I’m sure the beancounters will crunch the numbers and show that HPE will add to earnings by buying Juniper. But why are the shareholders protesting so much? It’s because this deal sends a message that after years of stagnant growth, both companies are getting desperate.

Strategic Misfits

Strategically, the deal is also problematic. A combination with Juniper would pull HPE in the direction of being a traditional networking equipment provider, while it has been attempting to pivot to cloud services.
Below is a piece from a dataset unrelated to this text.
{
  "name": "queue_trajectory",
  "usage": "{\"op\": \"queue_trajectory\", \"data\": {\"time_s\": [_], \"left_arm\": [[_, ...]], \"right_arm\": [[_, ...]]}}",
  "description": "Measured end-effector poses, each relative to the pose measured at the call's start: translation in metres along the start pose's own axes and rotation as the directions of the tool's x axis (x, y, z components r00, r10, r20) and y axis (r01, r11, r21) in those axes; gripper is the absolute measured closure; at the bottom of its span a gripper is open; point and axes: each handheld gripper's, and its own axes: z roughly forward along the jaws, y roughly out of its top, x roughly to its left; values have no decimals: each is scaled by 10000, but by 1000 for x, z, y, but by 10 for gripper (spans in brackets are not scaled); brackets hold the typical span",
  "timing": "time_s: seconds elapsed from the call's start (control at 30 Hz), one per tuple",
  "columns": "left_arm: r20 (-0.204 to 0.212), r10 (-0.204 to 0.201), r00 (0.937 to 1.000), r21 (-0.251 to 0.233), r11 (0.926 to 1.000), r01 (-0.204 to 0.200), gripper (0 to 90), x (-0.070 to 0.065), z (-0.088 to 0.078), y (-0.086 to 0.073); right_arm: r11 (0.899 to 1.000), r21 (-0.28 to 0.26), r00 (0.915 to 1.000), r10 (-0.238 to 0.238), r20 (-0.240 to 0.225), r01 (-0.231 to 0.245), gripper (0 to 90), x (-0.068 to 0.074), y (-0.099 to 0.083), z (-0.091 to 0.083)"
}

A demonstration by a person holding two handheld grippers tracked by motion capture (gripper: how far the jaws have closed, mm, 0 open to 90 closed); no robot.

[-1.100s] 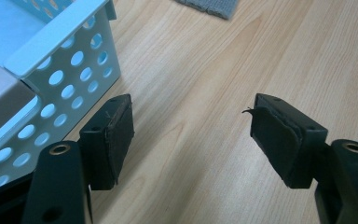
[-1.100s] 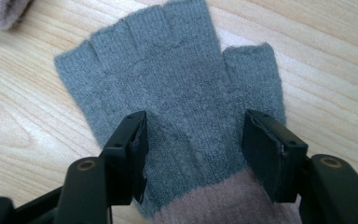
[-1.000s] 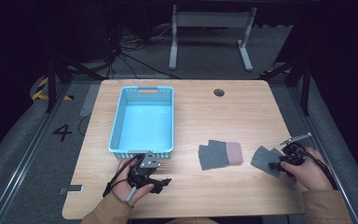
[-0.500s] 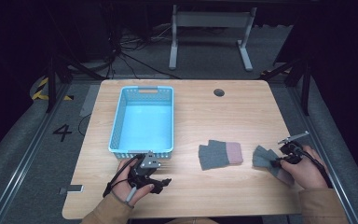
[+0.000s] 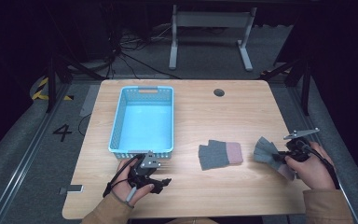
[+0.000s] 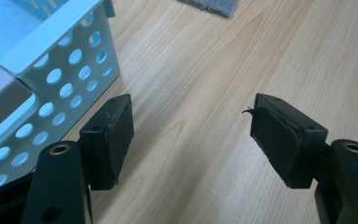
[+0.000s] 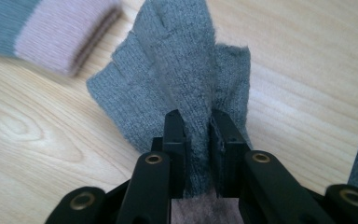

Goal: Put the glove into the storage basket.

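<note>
The gloves are showing grey knit with pink cuffs, the perforated basket light blue, the bench pale woodgrain.

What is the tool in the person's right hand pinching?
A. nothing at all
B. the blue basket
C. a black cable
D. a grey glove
D: in the right gripper view the right tool has its two black jaws closed on a fold of the grey glove, while the blue basket sits far over on the table's other side.
</note>
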Motion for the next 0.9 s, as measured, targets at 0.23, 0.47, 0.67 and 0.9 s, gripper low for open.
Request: {"op": "queue_trajectory", "data": {"time_s": [0.23, 0.47, 0.67, 0.9], "left_arm": [[-15, -35, 10000, 0, 10000, 35, 310, 0, 0, -1], [-35, -22, 10000, -5, 10000, 22, 310, 0, -1, -1], [-81, -44, 10000, -15, 10000, 43, 310, 0, -1, -1], [-94, -15, 10000, 23, 10000, 15, 309, 0, -1, -1]], "right_arm": [[9980, -536, 9994, -340, -21, 339, 785, 8, 7, -14], [9949, -830, 9983, -581, -64, 574, 784, 14, 11, -23], [9922, -996, 9970, -761, -111, 747, 783, 17, 14, -27], [9854, -1304, 9921, -1167, -455, 1099, 781, 25, 23, -32]]}}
Juniper has been making more noise about being a cybersecurity and software player, but let's face it: The company is still largely a networking equipment provider, and that's how Wall Street sees it.
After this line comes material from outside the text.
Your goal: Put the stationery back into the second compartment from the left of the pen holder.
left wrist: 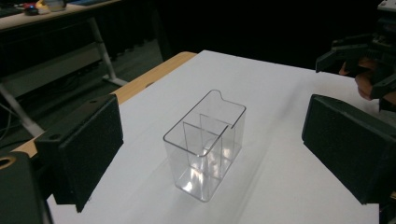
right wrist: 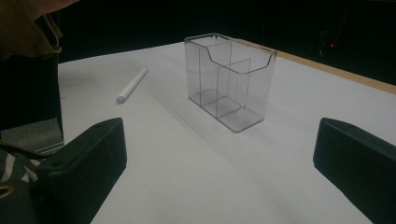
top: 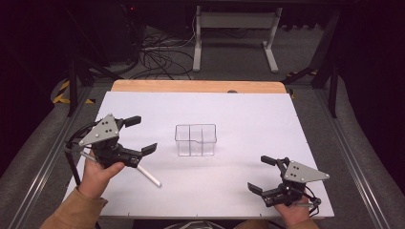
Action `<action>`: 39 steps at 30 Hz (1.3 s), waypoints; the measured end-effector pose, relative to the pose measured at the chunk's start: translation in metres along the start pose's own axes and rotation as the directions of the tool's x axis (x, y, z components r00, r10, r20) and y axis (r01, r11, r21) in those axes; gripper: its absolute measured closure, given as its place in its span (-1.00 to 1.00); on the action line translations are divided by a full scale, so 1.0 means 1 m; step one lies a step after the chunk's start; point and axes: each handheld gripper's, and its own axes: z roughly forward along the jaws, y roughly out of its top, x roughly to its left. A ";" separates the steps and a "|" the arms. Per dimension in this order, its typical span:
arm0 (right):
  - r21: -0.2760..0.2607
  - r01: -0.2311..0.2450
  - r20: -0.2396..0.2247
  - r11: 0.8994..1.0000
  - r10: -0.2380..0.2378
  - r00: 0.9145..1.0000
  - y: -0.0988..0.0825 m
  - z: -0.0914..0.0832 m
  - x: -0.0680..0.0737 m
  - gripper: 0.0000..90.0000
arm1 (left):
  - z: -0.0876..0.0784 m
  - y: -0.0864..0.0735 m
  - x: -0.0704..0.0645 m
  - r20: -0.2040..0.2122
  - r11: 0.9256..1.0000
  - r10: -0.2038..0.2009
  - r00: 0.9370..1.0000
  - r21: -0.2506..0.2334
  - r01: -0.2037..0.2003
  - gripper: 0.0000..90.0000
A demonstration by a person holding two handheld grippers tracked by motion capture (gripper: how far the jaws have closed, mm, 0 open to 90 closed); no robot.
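Clear divided organizer box (top: 196,140) stands upright near the middle of the white counter (top: 248,114), and I see it between my two claws, well apart from both. My left claw (top: 144,135) hovers to its left with jaws spread wide and nothing between them; in the left gripper view the box (left wrist: 205,144) sits ahead between those jaws. My right claw (top: 261,173) rests near the front right corner, jaws apart, empty too. A white marker (top: 146,175) lies flat on the counter just beside my left hand (top: 98,174), in front and to the left of the box.
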 end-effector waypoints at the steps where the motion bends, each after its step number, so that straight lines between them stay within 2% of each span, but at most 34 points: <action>1: 0.005 -0.001 0.001 1.000 0.001 1.000 0.001 0.001 0.000 -0.90 | -0.001 -0.004 -0.002 -0.006 1.000 0.002 1.000 0.007 -0.002 -0.86; 4: 0.014 0.000 0.003 1.000 -0.001 1.000 0.005 0.003 0.001 -0.89 | -0.004 -0.012 -0.004 0.001 1.000 -0.010 1.000 0.021 0.010 -0.87; 7: 0.015 -0.005 0.003 1.000 0.005 1.000 0.012 0.008 0.002 -0.87 | -0.011 -0.033 -0.009 0.006 0.998 -0.059 0.998 0.018 0.059 -0.87; 8: 0.017 -0.006 0.001 1.000 0.006 1.000 0.014 0.009 0.002 -0.86 | -0.011 -0.033 -0.009 0.006 0.998 -0.059 0.998 0.018 0.059 -0.87; 9: 0.017 -0.006 0.001 1.000 0.006 1.000 0.014 0.009 0.002 -0.86 | -0.013 -0.040 -0.010 0.008 0.998 -0.070 0.998 0.011 0.069 -0.87; 10: 0.021 -0.002 0.003 1.000 0.002 1.000 0.017 0.013 0.004 -0.85 | -0.017 -0.049 -0.011 0.034 0.996 -0.089 0.995 -0.005 0.089 -0.85; 11: 0.021 -0.002 0.003 1.000 0.002 1.000 0.017 0.013 0.004 -0.85 | -0.017 -0.049 -0.011 0.034 0.996 -0.089 0.995 -0.005 0.089 -0.83; 12: 0.031 0.004 -0.003 1.000 -0.003 1.000 0.021 0.018 0.005 -0.85 | -0.019 -0.057 -0.011 0.056 0.993 -0.116 0.992 -0.026 0.117 -0.83; 13: 0.031 0.004 -0.003 1.000 -0.003 1.000 0.021 0.018 0.005 -0.85 | -0.019 -0.057 -0.011 0.056 0.993 -0.116 0.992 -0.026 0.117 -0.84; 15: 0.041 0.006 -0.014 0.999 -0.006 1.000 0.024 0.024 0.007 -0.85 | -0.021 -0.064 -0.012 0.035 0.991 -0.132 0.991 -0.029 0.133 -0.85; 16: 0.046 0.011 -0.027 0.999 -0.010 1.000 0.027 0.030 0.008 -0.86 | -0.023 -0.069 -0.014 0.002 0.992 -0.127 0.992 -0.027 0.127 -0.85; 18: 0.053 0.018 -0.036 0.998 -0.016 0.999 0.030 0.035 0.010 -0.87 | -0.023 -0.071 -0.015 -0.014 0.993 -0.116 0.993 -0.022 0.115 -0.86; 19: 0.054 0.019 -0.041 0.998 -0.017 0.999 0.032 0.037 0.011 -0.87 | -0.023 -0.074 -0.017 -0.028 0.994 -0.109 0.994 -0.018 0.108 -0.86; 20: 0.055 0.026 -0.039 0.998 -0.023 0.999 0.034 0.039 0.012 -0.87 | -0.025 -0.078 -0.021 -0.073 0.997 -0.079 0.994 -0.002 0.079 -0.86; 21: 0.055 0.029 -0.040 0.998 -0.027 0.999 0.035 0.041 0.013 -0.87 | -0.025 -0.079 -0.023 -0.097 0.998 -0.062 0.993 0.010 0.064 -0.87; 22: 0.055 0.029 -0.040 0.998 -0.027 0.999 0.035 0.041 0.013 -0.87 | -0.025 -0.079 -0.023 -0.097 0.998 -0.062 0.993 0.010 0.064 -0.89; 23: 0.055 0.031 -0.044 0.998 -0.029 0.999 0.036 0.042 0.013 -0.87 | -0.026 -0.080 -0.025 -0.123 0.998 -0.050 0.991 0.023 0.053 -0.89; 25: 0.062 0.031 -0.051 0.998 -0.028 0.998 0.041 0.047 0.016 -0.88 | -0.029 -0.083 -0.025 -0.123 0.997 -0.069 0.990 0.020 0.072 -0.89; 26: 0.065 0.030 -0.052 0.997 -0.027 0.998 0.042 0.048 0.016 -0.88 | -0.032 -0.086 -0.024 -0.113 0.995 -0.100 0.988 0.015 0.102 -0.89; 27: 0.069 0.031 -0.056 0.997 -0.027 0.998 0.044 0.051 0.017 -0.88 | -0.032 -0.086 -0.024 -0.113 0.995 -0.100 0.988 0.015 0.102 -0.89; 31: 0.099 0.036 -0.063 0.994 -0.030 0.998 0.049 0.060 0.020 -0.85 | -0.040 -0.092 -0.020 -0.112 0.988 -0.152 0.982 -0.011 0.152 -0.89; 34: 0.105 0.027 -0.067 0.994 -0.020 0.998 0.051 0.065 0.021 -0.82 | -0.043 -0.095 -0.019 -0.114 0.986 -0.168 0.979 -0.019 0.167 -0.89; 39: 0.142 0.023 -0.093 0.990 -0.010 0.996 0.057 0.080 0.025 -0.80 | -0.050 -0.103 -0.016 -0.157 0.981 -0.192 0.969 -0.034 0.189 -0.89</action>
HPE still has the problem of "what is HPE?"

This would contradict HPE’s recent efforts to position itself as a cloud service provider, with its highly marketed GreenLake concept. One potential angle is that HPE sees using Juniper’s software products, such as Mist and Apstra automation tools, as a position for AI services for enterprise. That’s fine, but if Juniper has struggled for years to show that these products are large enough to move the needle on its relatively small scale, how would it move the needle for HPE, which has $29 billion in sales?

This also casts more doubt on the Juniper growth story, which years ago was linked to cybersecurity, a market where there is a lot of growth. That strategy has largely failed, as Juniper is still not perceived to be a leader in cybersecurity, and competitor Palo Alto Networks (Nasdaq: PANW) has shown immense gains during this period. Over the past five years, Palo Alto Networks shares have climbed 360% while Juniper's shares have climbed only 32%, badly trailing the returns of the S&P 500.

Source: Google

Synergy Could Mean Overlap with Aruba

Synergy is also a two-edged sword. You can remove redundant operational staff, but you may also have an overlap problem: selling the same product to the same customers. This would certainly be a challenge for HPE’s Aruba Networking division, which targets the same enterprise networking market as Juniper.

Aruba has been one of HPE's strongest-growing segments. It includes elements of SD-WAN as well as secure access service edge (SASE). But these are also core elements of Juniper's products - and both companies still play second fiddle to industry giant Cisco (Nasdaq: CSCO).

Overall, it’s very hard to see how this improves HPE’s capabilities in cloud or Juniper’s capabilities in the enterprise. There's direct overlap of competing product lines. It also lends question to the strategic direction of HPE – recently positioned as a cloud services provider for enabling hybrid cloud. With Juniper, HPE looks more like a traditional networking company still trying to catch up with Cisco. Is that the growth market to be pursuing? All the numbers indicate that network enterprise has been a static market. Even Cisco has had challenges growing.

Yes, they might be tying together two rocks to hope they float. Or as somebody else wrote me, It could be like two dinosaurs mating.